Probably the most destructive thing produced would be the EMP. This would
disable (either temporarily or permenantly) electrical and electornic devices.
How it would work with optical circuits, I do not know, but power supplies and
the like would not be optical, so there would still be some disruption. I would
think the majority of effects would be temporary, based on replacement of power
supplies and the like. There is also a good case for the fact that a lot of
corperations will have shielded facilities (they do now a days even) to reduce
the effects of outside interferance. Whether this will be of use against a
Nuclear induced EMP remains to be seen (and hopefully will forever remain to be
seen).



The article above looks like it goes into a good amount of detail, and relevant
information can be easily gleaned from it, including the ranges for all effects
produced.



>From this link:

http://www.enviroweb.org/issues/nuketesting/hew/Library/Effects/index.html

The photo sequence below shows a wood-frame house exposed to a nuclear blast at
the Nevada Test Site. The test was Upshot-Knothole Annie, a 16 Kt tower
shot, on 17 March 1953. The house is 1100 meters from ground zero.

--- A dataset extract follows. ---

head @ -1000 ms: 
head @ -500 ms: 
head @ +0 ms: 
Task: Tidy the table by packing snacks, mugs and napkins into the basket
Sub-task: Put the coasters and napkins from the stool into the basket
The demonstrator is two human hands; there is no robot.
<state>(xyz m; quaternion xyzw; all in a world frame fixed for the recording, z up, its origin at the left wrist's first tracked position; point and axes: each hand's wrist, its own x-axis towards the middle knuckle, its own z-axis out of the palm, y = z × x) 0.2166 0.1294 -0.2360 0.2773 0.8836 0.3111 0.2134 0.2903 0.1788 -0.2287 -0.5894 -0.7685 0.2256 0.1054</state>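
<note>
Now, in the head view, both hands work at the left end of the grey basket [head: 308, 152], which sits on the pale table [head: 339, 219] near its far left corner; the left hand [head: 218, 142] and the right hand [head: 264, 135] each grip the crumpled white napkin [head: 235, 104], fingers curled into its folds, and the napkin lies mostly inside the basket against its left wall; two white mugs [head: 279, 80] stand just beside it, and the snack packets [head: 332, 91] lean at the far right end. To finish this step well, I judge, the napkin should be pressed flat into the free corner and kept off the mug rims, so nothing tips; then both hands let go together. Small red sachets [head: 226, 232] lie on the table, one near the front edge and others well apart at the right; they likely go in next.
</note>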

The exposure to thermal radiation was 25 cal/cm^2, about one-quarter of that
experienced at ground zero in Hiroshima.

The blast over pressure was 5 psi, and the blast wave created surface winds of
160 mph.

*In my campaign, said warhead might be detonated in San Francisco, sometime
in the near future. Having only pop-culture references to go from, I want
to know a couple of things:

*1) Is it realisitic to have a warhead, or partial warhead, that will fit
into a container approx .5m high x .5m wide x 2.5m long, a la the George
Clooney film The Peacemaker? I don't need a backpack "pocket" nuke, the
storyline will accomdate getting a warhead that size where I need it.

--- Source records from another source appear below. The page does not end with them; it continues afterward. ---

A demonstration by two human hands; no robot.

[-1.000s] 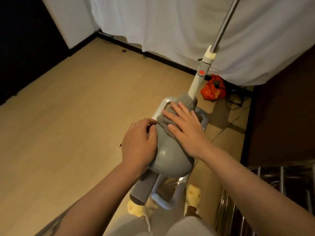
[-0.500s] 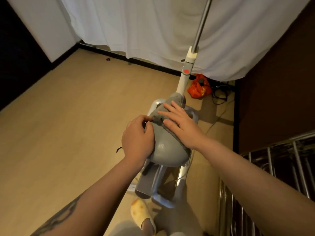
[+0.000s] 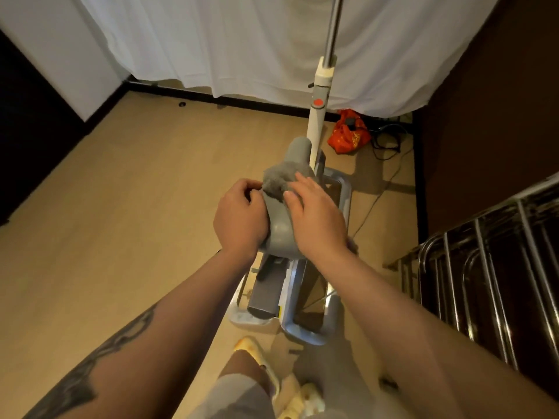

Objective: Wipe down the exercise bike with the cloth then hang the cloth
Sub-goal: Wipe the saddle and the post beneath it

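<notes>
The exercise bike [image 3: 279, 234] stands on the wooden floor [image 3: 121, 207] in the middle of the view, seen from above. Its grey rounded housing is between the two hands, and a white post [image 3: 316, 128] rises from it toward the far side, continuing as a metal tube. The base frame of the bike [image 3: 305, 331] lies on the floor near the person's feet.

The grey cloth [image 3: 278, 179] sits bunched on the far top part of the housing. The right hand [image 3: 317, 219] lies flat over the right side of the housing, its fingers nearly straight, and the fingertips press on the cloth. This grip is open and pressing, not closed around anything. The left hand [image 3: 240, 217] is on the left side of the housing with its fingers curled; its fingertips touch the left edge of the cloth, but I cannot tell if they really pinch it.

A white curtain [image 3: 242, 40] hangs at the far side. On the floor under it, to the right of the post, lies a red bag [image 3: 348, 137] with black cables [image 3: 387, 140] just beside it. A metal rack [image 3: 484, 267] stands at the right. A yellow slipper [image 3: 257, 352] is on the near foot.
</notes>
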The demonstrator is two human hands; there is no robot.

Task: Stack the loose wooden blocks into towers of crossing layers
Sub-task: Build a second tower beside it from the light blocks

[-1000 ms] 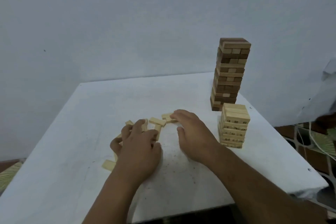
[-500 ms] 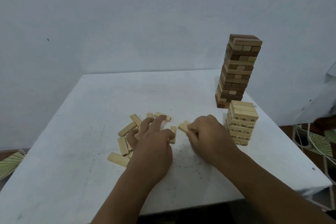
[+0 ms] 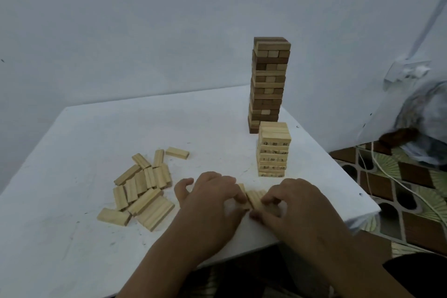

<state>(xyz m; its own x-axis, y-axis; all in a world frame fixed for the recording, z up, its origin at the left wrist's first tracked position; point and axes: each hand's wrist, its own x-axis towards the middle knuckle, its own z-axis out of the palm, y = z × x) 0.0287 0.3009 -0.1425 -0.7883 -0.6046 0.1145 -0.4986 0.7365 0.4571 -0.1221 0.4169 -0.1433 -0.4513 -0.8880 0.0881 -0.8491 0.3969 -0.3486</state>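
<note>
On the white table [image 3: 212, 133] my left hand [image 3: 210, 201] and my right hand [image 3: 292, 203] meet at a small group of pale wooden blocks [image 3: 254, 198] lying side by side; the curled fingers of both hands pinch them from either side. A heap of several loose pale blocks [image 3: 142, 189] lies to the left of my left hand. A short tower of pale numbered blocks [image 3: 273, 150] stands just beyond my right hand. Behind it rises a tall tower of mixed brown blocks [image 3: 268, 82].
The table's right edge and front corner [image 3: 362, 210] are close to my right hand. Beyond that edge lies a patterned floor [image 3: 411, 189] with a white cable [image 3: 391, 176]. A plain wall stands behind the table.
Both hands drew back from the heap toward the front right, bringing a few blocks together between them. The heap is now uncovered on the left.
</note>
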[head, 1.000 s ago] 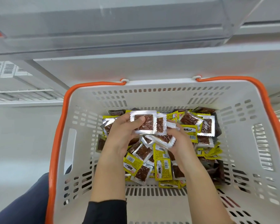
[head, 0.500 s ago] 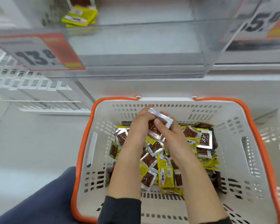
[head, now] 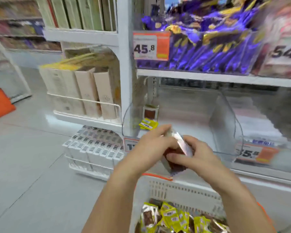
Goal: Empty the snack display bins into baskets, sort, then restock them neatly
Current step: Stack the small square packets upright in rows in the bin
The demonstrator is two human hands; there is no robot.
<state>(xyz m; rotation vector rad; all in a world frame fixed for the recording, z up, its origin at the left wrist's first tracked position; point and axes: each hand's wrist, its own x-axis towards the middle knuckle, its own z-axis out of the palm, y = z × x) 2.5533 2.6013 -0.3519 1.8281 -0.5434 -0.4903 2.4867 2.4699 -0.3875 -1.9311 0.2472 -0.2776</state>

Surface bursts are useful if local fallout is desired, or if the blast is
intended to destroy a buried or very hard structure like a missile silo or a
dam. Shock waves are
transmitted through the soil more effectively if the bomb is exploded in
immediate contact with it, so ground bursts would be used for destroying buried
command
centers and the like. Some targets, like earth-fill dams, require actual
cratering to be destroyed and would be ground burst targets.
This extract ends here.